Pages

Tuesday, January 27, 2015

The imitation game, de Morten Tyldum

En 1950, Alan Turing avoue son histoire à un inspecteur de police qui a du mal à comprendre comment un "simple" mathématicien accusé de mauvaises mœurs voit son dossier classé top secret. Alan Turing, pendant la guerre, a effectivement participé à une mission chargée de décrypter les messages codés allemands. Génie aussi bizarre qu'antipathique, il a inventé et bâti une machine pour décrypter les messages d'Enigma, machine dont les duplicatas ne sont pas moins que la base de nos ordinateurs d'aujourd'hui.

 On continue la route vers les Oscars... Imitation Game y est sélectionné plusieurs fois et réunit un certain nombre de critères positifs pour remporter un maximum de statuettes. L'adaptation d'une biographie permet d'être sûr d'avoir un personnage dont la vie est riche en évènements marquants. Le crédit de l'histoire vraie plonge directement le spectateur dans l'empathie.


Et c'est vrai, le film fonctionne efficacement, avec un Benedict Cumberbatch dans le personnage (même si celui-ci était a priori en vérité bien plus introverti et absolument mal dans sa peau, ce que le film enjolive, mettant tout sur le compte d'une enfance difficile, moquée par des camarades de classe parce que le pauvre gosse est trop intelligent et trop gay).
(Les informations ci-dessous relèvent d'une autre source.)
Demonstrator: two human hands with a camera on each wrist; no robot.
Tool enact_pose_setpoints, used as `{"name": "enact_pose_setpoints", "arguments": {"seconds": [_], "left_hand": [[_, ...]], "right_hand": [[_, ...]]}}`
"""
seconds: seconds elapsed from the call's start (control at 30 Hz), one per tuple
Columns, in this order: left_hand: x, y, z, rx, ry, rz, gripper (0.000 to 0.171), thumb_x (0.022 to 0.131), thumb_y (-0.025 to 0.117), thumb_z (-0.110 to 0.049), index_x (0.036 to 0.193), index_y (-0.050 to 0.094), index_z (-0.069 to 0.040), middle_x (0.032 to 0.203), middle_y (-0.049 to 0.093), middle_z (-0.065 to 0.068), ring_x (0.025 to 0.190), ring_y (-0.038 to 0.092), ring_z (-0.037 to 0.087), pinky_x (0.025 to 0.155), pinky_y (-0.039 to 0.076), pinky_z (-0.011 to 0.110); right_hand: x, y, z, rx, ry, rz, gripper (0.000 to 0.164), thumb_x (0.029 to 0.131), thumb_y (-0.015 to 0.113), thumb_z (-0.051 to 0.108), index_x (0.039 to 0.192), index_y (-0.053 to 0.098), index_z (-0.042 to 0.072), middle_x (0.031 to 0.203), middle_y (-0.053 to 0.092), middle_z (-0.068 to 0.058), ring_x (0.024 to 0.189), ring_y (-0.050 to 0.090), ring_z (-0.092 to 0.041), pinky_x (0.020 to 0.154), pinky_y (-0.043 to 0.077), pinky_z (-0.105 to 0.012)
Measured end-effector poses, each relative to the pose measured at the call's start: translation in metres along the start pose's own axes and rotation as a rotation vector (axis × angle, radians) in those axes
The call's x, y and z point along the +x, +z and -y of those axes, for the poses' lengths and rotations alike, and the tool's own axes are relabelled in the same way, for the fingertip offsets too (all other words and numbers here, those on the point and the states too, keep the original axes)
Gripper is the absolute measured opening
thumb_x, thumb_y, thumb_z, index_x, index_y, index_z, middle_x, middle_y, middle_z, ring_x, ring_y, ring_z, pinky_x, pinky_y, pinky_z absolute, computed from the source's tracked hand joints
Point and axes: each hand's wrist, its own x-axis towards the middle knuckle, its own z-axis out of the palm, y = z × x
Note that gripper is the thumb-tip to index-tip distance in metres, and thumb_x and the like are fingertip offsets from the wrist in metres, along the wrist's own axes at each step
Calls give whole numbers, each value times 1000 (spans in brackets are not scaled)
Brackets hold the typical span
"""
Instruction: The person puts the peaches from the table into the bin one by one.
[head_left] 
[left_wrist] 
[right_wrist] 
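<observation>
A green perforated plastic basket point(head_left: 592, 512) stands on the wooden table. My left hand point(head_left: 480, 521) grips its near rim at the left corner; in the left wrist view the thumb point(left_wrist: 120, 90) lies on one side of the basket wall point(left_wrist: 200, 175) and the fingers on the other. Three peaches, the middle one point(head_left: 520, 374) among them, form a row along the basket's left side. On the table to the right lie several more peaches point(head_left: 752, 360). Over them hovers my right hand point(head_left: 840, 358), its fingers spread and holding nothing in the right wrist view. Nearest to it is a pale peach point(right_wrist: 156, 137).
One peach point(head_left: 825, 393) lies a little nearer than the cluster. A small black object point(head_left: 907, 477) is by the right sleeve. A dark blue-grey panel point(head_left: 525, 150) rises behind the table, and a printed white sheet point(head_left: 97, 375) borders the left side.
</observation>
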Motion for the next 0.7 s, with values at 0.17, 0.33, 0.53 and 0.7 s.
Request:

On a la bonne dose de drame, la bonne dose d'amour, on se prend à apprécier ce pauvre Alan qui ne sait pas reconnaître ni faire une bonne blague (il a quand même une sacrée répartie). L'image est chouette comme tout, avec une teinte à l'ancienne (c'est la guerre) et les pantalons bien coupés de l'époque. Y'a même une touche féministe avec la gentille Keira Knightley qui refuse de se cantonner aux fourneaux.


C'est précisément ce que je reproche à The imitation game. Le film est un sans faute qui ne se mouille pas, se contentant de dire ce que la bienséance voudrait qu'on dise et pense : persécuter un homme à cause de ses préférences sexuelles, c'est mal, et pire encore quand cet homme est un génie qui a sauvé des milliers de vie et sans doute raccourci de beaucoup la durée de la guerre et ses dégâts.


Le film fait passer un excellent moment et on en sort en ayant appris quelque chose d'historique, puisqu'Alan Turing et son travail n'ont été salués par la reine Elizabeth II qu'en 2013. Mais le film manque profondément de la petite étincelle qui fait d'un bon film un excellent film.



The imitation game
de Morten Tyldum
avec : Benedict Cumberbatch, Keira Knightley, Matthew Goode,...
sortie le :  28 janvier 2015

2 comments:

Anonymous said...

inventé et bâti Enigma? Ce film est encore plus tordu qu'il en a l'air...

Fanny B. said...

Bien vu, Anonymous, j'ai corrigé cela.